* **EXERCISE BRIEF**
Look through the material below and copy exactly the lines from the line with "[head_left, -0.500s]" to the line with "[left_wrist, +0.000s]", those two lines included.

* **RECORDS**
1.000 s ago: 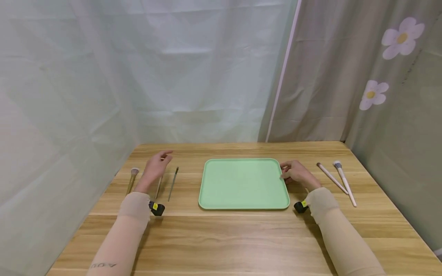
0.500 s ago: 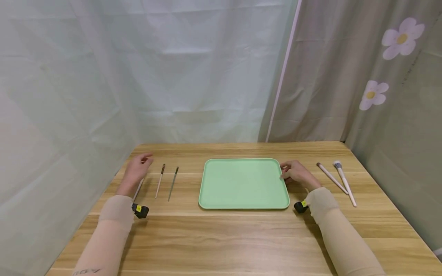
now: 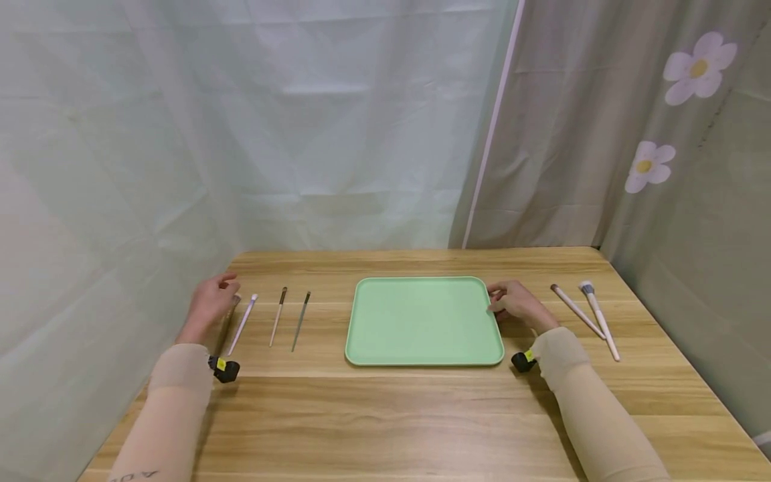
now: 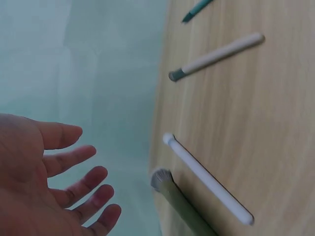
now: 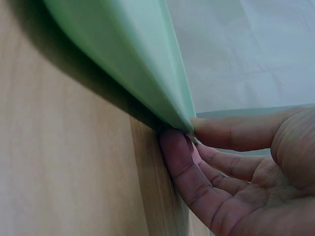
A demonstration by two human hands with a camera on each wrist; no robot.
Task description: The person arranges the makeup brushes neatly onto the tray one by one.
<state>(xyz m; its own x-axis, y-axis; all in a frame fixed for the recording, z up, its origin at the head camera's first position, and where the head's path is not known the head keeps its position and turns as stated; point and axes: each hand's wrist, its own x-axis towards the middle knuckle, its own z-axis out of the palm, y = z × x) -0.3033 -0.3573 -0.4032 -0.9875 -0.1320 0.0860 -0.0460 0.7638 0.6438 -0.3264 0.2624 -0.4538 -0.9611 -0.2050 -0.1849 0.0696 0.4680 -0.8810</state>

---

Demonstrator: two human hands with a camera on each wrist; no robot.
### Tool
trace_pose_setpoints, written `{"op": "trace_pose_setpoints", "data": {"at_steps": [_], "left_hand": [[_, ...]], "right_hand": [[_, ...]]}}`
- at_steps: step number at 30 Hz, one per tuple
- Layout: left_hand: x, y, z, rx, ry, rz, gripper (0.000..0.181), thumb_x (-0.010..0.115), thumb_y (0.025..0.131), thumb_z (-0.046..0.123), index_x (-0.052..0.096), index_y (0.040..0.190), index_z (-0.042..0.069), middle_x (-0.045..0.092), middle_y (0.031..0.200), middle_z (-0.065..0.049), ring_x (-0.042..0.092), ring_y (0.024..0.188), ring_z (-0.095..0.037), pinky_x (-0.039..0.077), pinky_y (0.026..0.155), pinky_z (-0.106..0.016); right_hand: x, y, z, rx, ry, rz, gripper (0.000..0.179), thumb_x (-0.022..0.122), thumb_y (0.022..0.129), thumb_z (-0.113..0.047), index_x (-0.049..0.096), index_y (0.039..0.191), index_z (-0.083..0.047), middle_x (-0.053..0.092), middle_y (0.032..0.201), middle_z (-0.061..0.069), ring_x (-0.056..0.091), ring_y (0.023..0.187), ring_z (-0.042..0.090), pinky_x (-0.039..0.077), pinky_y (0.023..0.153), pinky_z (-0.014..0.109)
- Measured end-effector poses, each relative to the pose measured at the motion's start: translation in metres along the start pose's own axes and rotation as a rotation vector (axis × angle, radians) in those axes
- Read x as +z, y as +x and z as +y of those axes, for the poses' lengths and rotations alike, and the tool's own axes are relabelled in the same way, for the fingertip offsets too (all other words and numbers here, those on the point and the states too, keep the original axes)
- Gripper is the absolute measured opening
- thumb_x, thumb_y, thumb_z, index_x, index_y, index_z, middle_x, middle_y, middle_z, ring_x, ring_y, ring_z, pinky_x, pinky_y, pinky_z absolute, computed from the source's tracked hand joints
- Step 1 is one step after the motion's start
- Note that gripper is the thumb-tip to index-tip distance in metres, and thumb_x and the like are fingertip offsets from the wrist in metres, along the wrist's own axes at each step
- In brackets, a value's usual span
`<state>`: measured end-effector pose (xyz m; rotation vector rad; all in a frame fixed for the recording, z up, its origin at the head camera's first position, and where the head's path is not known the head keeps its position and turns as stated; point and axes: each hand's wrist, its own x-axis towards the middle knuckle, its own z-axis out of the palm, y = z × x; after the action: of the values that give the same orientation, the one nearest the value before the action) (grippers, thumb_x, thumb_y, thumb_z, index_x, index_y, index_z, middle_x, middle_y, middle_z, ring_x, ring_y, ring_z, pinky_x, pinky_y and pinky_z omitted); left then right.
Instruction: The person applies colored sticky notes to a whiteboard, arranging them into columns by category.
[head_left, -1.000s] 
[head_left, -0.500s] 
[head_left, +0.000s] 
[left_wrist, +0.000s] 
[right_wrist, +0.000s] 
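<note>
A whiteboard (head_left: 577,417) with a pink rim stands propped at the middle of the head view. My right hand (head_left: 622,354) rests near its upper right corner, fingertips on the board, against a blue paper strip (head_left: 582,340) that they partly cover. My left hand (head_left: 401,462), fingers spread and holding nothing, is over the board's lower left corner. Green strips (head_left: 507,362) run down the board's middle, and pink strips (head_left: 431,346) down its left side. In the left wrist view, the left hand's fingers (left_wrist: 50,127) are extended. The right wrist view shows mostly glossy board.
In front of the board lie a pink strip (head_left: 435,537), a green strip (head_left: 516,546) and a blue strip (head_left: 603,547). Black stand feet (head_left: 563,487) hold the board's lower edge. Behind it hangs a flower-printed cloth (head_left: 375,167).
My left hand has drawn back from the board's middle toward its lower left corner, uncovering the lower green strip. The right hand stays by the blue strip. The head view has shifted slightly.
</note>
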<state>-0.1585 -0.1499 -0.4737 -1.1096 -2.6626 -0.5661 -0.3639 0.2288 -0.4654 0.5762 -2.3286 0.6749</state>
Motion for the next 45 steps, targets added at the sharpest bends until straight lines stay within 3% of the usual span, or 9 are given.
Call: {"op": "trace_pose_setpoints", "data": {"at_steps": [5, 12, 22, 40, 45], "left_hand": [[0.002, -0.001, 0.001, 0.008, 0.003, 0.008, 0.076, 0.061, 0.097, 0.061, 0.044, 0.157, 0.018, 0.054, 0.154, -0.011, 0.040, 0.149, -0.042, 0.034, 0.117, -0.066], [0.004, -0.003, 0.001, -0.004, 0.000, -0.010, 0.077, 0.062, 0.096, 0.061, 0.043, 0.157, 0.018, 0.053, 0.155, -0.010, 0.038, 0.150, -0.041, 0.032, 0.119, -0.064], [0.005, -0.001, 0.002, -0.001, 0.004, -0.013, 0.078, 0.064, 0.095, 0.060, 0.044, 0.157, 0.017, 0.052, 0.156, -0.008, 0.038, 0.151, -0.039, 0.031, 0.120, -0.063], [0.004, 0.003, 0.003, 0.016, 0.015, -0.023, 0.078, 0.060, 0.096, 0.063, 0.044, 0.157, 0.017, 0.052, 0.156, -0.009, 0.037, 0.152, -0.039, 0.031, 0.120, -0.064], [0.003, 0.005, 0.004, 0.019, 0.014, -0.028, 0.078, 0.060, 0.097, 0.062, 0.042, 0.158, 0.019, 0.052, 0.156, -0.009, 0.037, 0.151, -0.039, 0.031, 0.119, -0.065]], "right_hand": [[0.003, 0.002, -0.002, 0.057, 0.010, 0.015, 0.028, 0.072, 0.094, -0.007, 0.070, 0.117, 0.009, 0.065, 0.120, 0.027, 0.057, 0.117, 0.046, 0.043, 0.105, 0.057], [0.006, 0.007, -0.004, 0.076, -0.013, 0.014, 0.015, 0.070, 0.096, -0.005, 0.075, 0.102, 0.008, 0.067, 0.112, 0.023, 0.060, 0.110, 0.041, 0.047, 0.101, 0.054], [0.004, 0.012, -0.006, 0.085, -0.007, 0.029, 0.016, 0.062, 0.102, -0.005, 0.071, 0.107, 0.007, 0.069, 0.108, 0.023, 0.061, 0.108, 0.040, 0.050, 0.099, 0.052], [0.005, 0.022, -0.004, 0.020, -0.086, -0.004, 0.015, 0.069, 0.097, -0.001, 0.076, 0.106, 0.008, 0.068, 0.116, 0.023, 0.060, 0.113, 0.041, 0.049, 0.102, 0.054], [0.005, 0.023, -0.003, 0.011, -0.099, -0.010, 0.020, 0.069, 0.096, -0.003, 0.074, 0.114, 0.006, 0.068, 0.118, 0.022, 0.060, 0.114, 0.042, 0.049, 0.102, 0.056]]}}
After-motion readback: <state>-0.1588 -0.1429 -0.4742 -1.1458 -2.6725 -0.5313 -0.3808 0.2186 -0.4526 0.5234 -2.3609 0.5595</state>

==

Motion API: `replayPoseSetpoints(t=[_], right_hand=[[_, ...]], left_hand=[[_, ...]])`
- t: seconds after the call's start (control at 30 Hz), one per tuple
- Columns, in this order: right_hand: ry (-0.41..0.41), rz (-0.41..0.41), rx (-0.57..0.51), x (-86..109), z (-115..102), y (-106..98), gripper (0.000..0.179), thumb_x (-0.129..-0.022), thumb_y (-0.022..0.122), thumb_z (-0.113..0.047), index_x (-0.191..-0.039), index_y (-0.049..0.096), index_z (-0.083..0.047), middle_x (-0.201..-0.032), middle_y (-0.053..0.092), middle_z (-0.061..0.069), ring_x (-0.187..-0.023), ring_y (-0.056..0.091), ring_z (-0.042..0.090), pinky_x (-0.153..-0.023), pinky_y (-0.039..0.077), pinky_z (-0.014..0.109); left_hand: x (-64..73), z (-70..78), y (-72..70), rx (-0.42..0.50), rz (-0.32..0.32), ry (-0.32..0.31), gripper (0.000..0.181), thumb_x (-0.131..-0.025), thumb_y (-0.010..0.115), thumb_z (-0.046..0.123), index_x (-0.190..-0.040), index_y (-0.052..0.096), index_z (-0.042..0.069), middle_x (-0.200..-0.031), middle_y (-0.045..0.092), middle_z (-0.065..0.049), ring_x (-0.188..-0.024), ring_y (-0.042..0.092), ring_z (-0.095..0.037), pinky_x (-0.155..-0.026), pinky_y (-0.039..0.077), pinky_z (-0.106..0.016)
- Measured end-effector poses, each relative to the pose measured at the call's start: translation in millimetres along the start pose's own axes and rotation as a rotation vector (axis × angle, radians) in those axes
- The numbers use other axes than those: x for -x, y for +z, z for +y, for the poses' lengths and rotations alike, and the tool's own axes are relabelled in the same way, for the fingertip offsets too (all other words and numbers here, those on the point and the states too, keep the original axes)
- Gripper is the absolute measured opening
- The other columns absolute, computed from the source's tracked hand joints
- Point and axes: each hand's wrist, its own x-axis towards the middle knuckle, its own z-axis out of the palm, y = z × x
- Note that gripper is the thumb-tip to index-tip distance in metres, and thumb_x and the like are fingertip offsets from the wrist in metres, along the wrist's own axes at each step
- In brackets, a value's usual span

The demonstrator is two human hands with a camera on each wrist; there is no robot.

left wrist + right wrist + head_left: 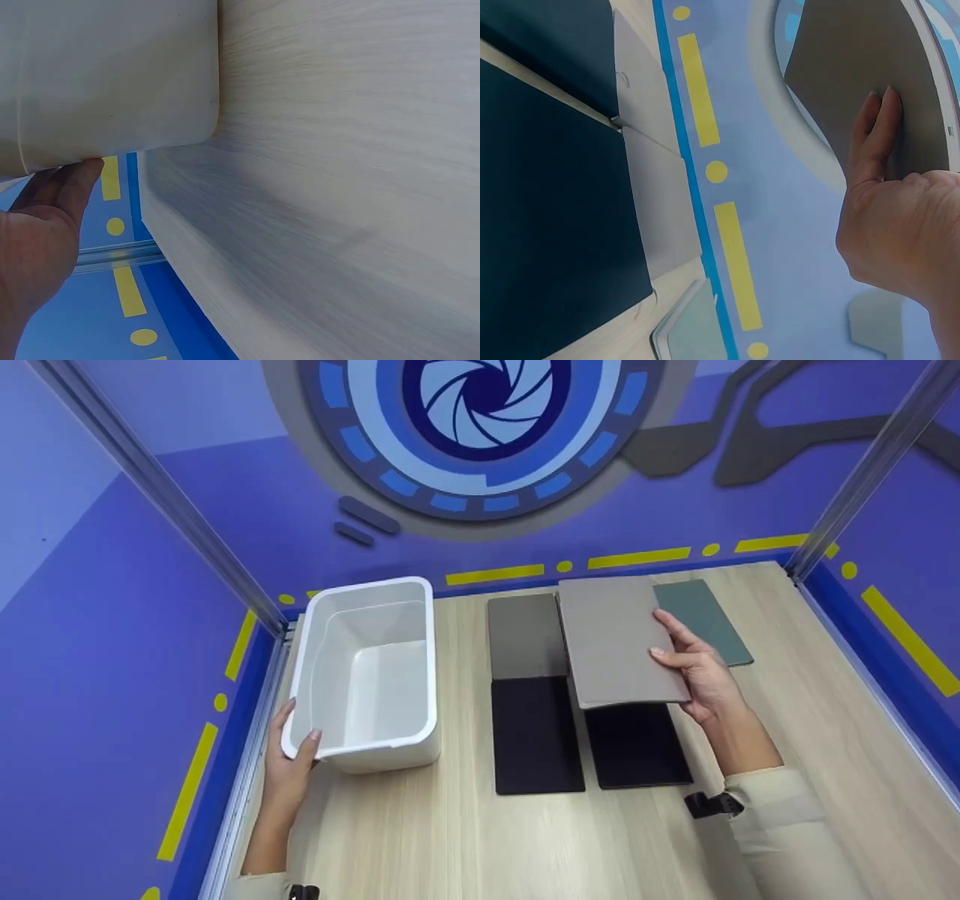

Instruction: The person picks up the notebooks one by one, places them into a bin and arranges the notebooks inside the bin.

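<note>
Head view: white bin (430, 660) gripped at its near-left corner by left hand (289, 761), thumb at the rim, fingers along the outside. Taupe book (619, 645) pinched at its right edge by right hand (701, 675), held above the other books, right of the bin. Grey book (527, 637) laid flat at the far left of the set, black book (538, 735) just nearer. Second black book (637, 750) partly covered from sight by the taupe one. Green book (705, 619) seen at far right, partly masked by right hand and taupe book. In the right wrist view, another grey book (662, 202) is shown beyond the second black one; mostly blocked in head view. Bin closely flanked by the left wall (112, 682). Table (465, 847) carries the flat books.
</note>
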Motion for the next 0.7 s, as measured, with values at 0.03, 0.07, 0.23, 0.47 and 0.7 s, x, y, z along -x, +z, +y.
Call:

* **TASK OUTPUT**
[head_left, -0.500s] 
[head_left, +0.000s] 
[left_wrist, +0.000s] 

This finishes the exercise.